* What to produce:
For the data below, transcribe the part that opens with the line containing "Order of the" and closes with the line containing "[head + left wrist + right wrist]", exactly and with no pictures.
##############################
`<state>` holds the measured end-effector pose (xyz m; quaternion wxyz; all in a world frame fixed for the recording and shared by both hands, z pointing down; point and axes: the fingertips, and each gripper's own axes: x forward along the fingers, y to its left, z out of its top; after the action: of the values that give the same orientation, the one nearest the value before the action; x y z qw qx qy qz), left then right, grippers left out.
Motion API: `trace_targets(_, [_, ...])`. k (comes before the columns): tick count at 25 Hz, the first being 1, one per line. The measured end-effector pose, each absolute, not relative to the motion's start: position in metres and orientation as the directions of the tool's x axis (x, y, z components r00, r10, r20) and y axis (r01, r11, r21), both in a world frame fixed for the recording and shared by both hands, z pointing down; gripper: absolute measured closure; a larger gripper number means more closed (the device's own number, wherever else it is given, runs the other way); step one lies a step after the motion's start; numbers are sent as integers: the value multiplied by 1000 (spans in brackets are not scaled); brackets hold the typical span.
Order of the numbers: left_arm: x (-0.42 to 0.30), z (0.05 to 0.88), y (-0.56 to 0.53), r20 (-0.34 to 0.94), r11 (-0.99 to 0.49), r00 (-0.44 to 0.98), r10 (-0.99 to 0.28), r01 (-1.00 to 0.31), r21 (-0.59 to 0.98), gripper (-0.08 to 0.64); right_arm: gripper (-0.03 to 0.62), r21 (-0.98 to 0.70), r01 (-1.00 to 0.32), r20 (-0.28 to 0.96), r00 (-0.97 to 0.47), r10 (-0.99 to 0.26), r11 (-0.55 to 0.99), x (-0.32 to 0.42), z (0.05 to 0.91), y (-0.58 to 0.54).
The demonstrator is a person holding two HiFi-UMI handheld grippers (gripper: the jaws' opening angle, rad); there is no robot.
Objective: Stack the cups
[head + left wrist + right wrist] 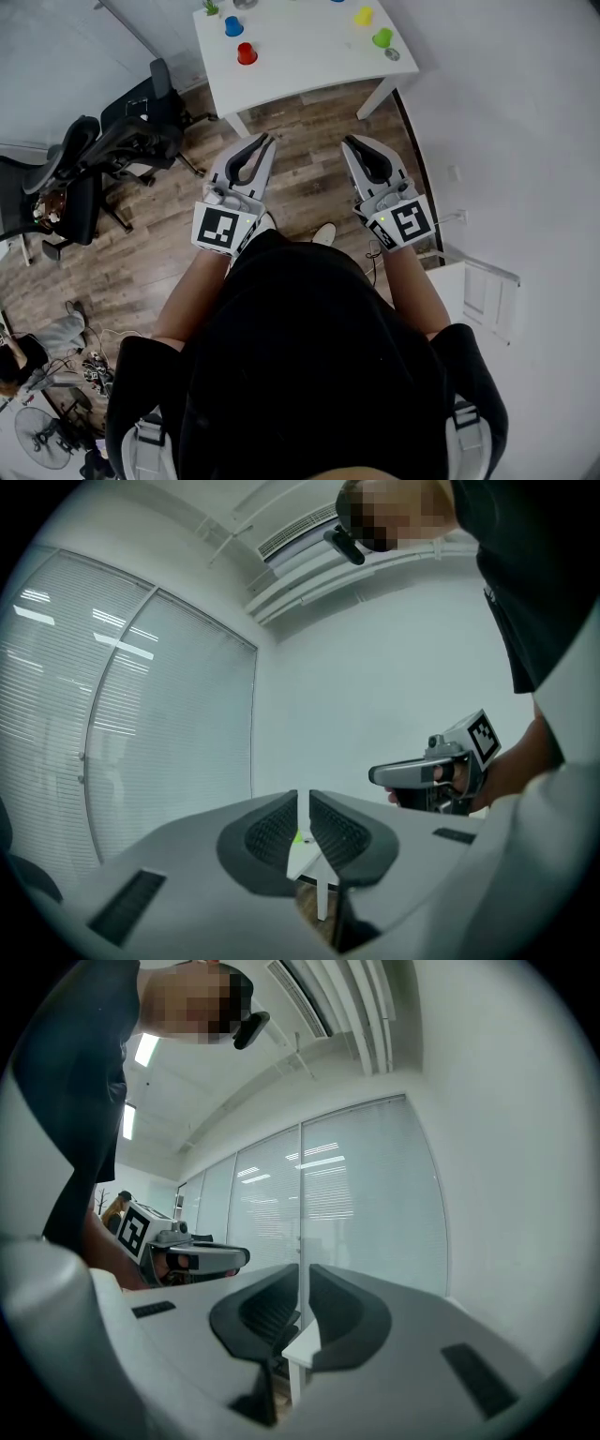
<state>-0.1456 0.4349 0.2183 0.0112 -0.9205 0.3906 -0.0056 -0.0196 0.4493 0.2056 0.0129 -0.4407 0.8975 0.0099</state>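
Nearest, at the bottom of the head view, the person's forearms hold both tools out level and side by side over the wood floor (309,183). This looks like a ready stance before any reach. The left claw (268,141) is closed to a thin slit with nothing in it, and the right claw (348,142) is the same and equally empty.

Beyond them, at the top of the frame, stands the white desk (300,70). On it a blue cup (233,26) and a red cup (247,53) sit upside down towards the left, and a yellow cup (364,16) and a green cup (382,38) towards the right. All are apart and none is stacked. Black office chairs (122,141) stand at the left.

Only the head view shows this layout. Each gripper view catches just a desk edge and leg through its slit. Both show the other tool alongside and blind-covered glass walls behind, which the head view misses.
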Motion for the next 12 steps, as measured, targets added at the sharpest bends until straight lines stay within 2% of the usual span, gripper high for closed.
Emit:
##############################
* Solution for this exercise:
Order of the numbers: left_arm: x (-0.42 to 0.30), z (0.05 to 0.88), y (-0.56 to 0.53), r20 (-0.34 to 0.94), r11 (-0.99 to 0.49), r00 (-0.44 to 0.98), r10 (-0.99 to 0.28), r01 (-1.00 to 0.31), r21 (-0.59 to 0.98), gripper (-0.08 to 0.64); right_arm: gripper (-0.03 to 0.62), r21 (-0.98 to 0.70), r01 (-1.00 to 0.32), r20 (-0.28 to 0.96), r00 (-0.97 to 0.47), r10 (-0.99 to 0.26), r11 (-0.55 to 0.99), x (-0.32 to 0.42), z (0.05 to 0.91), y (-0.58 to 0.54).
The demonstrator is a person holding two HiFi-UMI handheld grippers (gripper: the jaws' opening angle, rad); there is no robot.
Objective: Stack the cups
[head + left wrist + right wrist] 

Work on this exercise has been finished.